─── WORKING DATA

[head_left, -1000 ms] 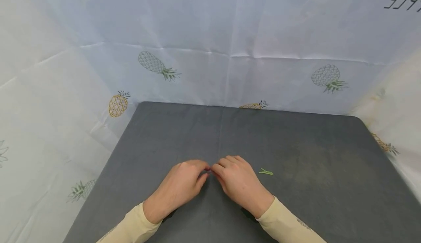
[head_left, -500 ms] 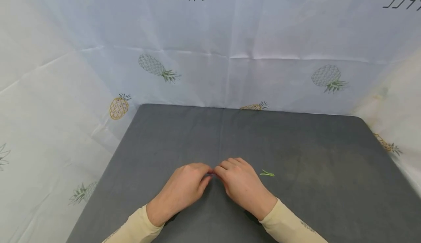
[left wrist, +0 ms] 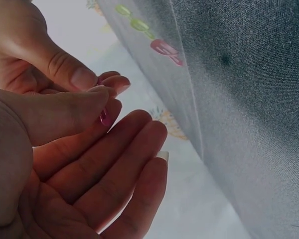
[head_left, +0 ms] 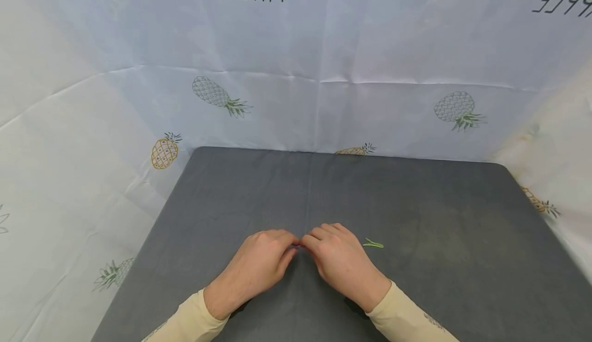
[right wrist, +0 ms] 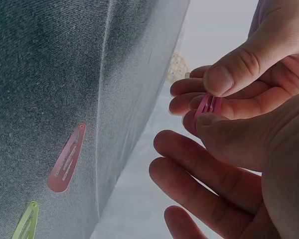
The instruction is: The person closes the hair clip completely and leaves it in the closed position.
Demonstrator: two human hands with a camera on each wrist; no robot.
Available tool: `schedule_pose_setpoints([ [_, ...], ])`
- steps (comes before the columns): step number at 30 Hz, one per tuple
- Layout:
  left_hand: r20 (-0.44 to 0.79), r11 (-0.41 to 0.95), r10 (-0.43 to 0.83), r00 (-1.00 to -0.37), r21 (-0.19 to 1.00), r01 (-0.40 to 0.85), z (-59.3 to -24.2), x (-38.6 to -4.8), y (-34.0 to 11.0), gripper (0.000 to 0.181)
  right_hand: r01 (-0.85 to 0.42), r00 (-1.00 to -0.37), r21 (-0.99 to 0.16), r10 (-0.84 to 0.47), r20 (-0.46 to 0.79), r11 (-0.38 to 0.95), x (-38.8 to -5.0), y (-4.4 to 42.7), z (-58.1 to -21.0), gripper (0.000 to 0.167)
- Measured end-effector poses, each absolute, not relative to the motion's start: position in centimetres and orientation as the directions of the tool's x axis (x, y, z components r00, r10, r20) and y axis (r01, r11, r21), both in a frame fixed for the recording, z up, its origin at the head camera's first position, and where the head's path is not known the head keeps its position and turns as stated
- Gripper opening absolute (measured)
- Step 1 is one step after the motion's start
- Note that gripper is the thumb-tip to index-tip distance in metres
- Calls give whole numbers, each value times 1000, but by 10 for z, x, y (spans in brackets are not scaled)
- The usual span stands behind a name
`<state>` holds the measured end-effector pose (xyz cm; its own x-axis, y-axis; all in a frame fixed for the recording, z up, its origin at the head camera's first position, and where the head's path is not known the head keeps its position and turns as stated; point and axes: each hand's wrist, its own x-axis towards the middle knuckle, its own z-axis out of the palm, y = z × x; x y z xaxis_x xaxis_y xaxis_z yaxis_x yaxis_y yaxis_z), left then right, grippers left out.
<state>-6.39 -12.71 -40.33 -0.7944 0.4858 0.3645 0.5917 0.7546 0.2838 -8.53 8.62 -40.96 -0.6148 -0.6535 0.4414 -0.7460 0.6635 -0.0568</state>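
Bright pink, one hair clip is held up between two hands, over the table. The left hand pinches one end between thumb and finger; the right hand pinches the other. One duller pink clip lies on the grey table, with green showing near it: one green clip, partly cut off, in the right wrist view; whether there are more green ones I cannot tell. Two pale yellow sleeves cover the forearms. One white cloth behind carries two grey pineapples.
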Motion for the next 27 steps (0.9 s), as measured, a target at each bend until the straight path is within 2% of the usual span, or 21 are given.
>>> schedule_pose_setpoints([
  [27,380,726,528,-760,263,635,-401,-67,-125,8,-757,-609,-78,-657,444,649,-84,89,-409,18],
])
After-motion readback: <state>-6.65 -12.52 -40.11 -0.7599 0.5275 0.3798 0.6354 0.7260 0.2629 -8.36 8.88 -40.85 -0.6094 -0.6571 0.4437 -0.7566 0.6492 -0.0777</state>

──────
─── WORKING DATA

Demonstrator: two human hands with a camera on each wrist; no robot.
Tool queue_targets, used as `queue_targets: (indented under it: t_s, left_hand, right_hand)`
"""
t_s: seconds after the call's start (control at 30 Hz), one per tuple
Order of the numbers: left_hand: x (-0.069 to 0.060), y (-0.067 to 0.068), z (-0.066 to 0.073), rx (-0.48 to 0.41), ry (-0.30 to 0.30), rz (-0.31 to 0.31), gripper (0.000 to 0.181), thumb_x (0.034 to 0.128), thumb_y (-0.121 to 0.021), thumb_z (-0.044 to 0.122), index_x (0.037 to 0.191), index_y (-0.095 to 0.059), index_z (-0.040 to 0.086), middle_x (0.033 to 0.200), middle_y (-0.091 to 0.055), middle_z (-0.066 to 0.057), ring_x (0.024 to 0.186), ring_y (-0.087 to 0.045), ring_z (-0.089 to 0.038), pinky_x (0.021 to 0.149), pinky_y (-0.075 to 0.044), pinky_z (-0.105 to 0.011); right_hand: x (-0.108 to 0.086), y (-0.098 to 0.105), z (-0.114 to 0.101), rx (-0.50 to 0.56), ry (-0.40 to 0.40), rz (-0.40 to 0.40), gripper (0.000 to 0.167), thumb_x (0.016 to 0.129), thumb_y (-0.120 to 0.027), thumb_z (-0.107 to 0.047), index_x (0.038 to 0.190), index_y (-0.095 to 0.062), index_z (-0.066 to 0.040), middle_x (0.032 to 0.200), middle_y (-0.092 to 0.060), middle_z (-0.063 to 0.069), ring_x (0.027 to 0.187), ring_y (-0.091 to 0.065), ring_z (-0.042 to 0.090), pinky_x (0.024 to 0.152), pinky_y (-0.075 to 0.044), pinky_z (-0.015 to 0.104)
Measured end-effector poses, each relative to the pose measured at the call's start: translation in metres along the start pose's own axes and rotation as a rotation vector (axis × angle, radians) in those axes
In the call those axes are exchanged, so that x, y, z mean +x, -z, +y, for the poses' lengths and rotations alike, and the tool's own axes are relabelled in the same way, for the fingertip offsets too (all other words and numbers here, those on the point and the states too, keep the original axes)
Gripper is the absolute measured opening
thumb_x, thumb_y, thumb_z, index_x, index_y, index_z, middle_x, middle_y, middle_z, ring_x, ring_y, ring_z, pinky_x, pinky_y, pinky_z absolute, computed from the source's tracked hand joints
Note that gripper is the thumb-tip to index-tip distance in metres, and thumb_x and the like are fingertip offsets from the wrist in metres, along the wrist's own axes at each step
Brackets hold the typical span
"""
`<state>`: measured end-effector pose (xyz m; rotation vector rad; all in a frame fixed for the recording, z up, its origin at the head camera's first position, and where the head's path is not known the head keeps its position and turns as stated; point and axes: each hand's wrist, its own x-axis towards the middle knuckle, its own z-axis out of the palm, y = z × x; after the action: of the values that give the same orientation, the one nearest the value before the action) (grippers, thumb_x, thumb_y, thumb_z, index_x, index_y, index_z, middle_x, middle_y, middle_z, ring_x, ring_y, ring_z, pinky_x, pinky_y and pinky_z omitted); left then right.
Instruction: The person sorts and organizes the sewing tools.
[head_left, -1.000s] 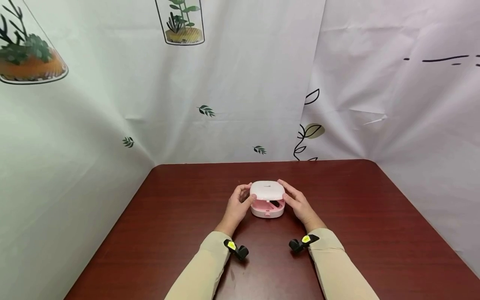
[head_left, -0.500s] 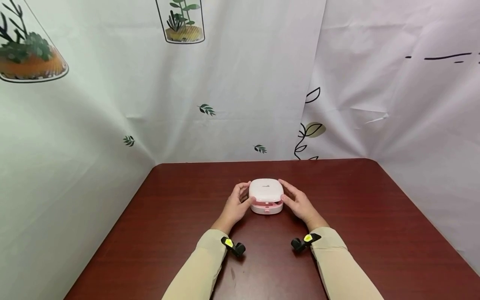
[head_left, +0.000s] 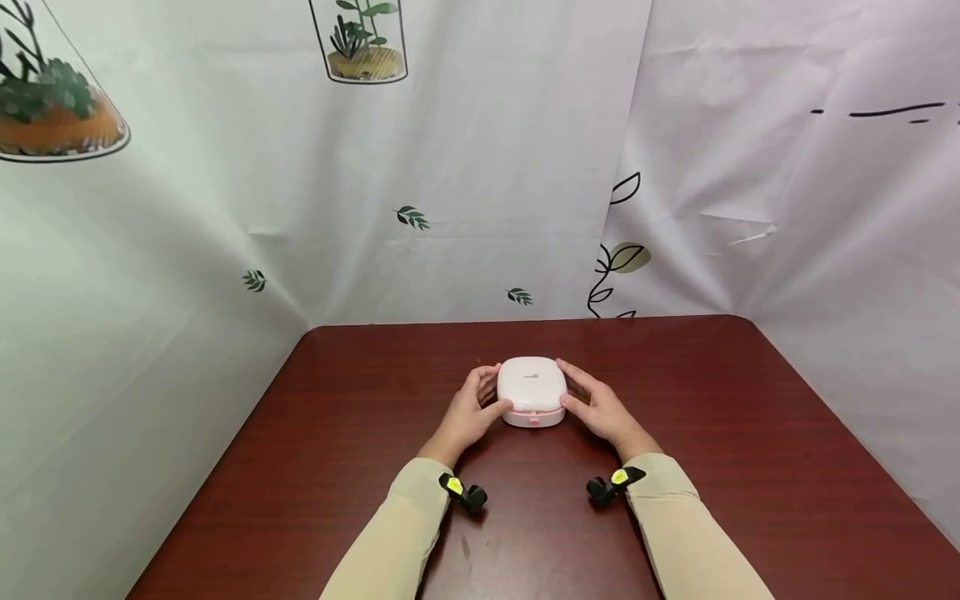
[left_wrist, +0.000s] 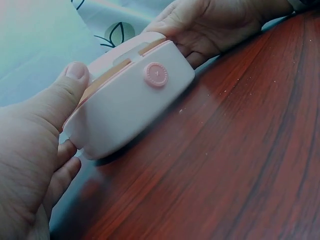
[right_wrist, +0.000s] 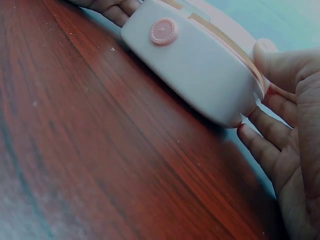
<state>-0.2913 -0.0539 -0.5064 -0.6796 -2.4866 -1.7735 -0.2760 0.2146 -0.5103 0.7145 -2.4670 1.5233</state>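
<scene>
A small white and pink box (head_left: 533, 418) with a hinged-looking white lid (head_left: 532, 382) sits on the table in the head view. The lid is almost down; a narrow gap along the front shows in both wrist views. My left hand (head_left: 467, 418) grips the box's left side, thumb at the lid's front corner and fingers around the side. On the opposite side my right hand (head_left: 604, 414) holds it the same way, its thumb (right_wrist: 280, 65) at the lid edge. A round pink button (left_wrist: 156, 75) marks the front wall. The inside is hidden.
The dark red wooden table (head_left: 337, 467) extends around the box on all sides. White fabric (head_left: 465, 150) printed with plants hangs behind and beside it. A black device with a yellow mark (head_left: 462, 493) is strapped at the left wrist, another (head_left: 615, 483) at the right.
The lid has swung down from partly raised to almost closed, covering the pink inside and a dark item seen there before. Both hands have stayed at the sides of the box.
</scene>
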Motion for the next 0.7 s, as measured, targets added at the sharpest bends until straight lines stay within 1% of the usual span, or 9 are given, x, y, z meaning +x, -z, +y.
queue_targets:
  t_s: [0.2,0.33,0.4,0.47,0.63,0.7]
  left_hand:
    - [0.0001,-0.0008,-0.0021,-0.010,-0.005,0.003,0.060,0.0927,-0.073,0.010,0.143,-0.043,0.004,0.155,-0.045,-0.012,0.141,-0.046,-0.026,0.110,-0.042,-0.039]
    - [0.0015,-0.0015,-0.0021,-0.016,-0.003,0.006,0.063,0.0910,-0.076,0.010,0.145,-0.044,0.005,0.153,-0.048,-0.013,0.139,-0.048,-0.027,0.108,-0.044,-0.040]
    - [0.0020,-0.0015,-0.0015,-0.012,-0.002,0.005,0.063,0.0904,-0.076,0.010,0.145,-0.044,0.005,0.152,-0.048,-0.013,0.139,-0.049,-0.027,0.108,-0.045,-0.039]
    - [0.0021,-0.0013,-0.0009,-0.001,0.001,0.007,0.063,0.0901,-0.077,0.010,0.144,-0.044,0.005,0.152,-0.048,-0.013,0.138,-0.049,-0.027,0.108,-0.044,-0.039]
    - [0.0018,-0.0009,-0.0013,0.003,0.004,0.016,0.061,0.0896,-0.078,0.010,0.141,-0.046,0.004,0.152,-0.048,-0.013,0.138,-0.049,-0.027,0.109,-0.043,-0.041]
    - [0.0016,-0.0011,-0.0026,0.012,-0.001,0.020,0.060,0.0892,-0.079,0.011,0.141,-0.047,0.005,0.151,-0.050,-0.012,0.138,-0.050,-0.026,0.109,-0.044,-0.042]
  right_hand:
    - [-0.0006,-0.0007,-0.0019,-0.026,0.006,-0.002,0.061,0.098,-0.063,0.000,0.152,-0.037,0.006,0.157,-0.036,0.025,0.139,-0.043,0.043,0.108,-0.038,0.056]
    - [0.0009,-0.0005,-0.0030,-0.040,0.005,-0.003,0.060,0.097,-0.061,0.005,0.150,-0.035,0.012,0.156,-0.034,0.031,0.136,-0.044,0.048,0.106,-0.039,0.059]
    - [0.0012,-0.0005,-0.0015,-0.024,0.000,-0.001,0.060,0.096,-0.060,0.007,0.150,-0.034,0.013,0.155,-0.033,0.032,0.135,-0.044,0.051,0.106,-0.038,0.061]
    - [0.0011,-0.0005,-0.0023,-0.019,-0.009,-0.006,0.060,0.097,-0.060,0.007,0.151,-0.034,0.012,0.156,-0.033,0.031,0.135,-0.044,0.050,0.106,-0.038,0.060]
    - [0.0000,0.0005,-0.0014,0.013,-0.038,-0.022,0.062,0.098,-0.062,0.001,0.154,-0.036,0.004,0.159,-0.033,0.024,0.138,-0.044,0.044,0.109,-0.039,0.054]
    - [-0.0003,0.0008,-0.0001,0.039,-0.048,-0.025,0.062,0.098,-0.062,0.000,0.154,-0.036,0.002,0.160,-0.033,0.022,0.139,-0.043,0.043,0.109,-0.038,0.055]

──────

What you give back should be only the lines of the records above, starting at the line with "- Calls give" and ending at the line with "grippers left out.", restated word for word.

- Calls give whole numbers, each value times 1000, but by 10 for z, x, y (spans in brackets are not scaled)
- The usual span stands behind a name
`<state>` holds the measured end-effector pose (xyz cm; its own x-axis, y-axis; all in a frame fixed for the recording, z up, its origin at the head camera's first position, and where the head's path is not known the head keeps its position and turns as stated; point and axes: each hand's wrist, its own x-axis towards the middle knuckle, its own z-axis out of the palm, y = z × x; x y z xaxis_x xaxis_y xaxis_z yaxis_x yaxis_y yaxis_z), left then right, grippers left out.

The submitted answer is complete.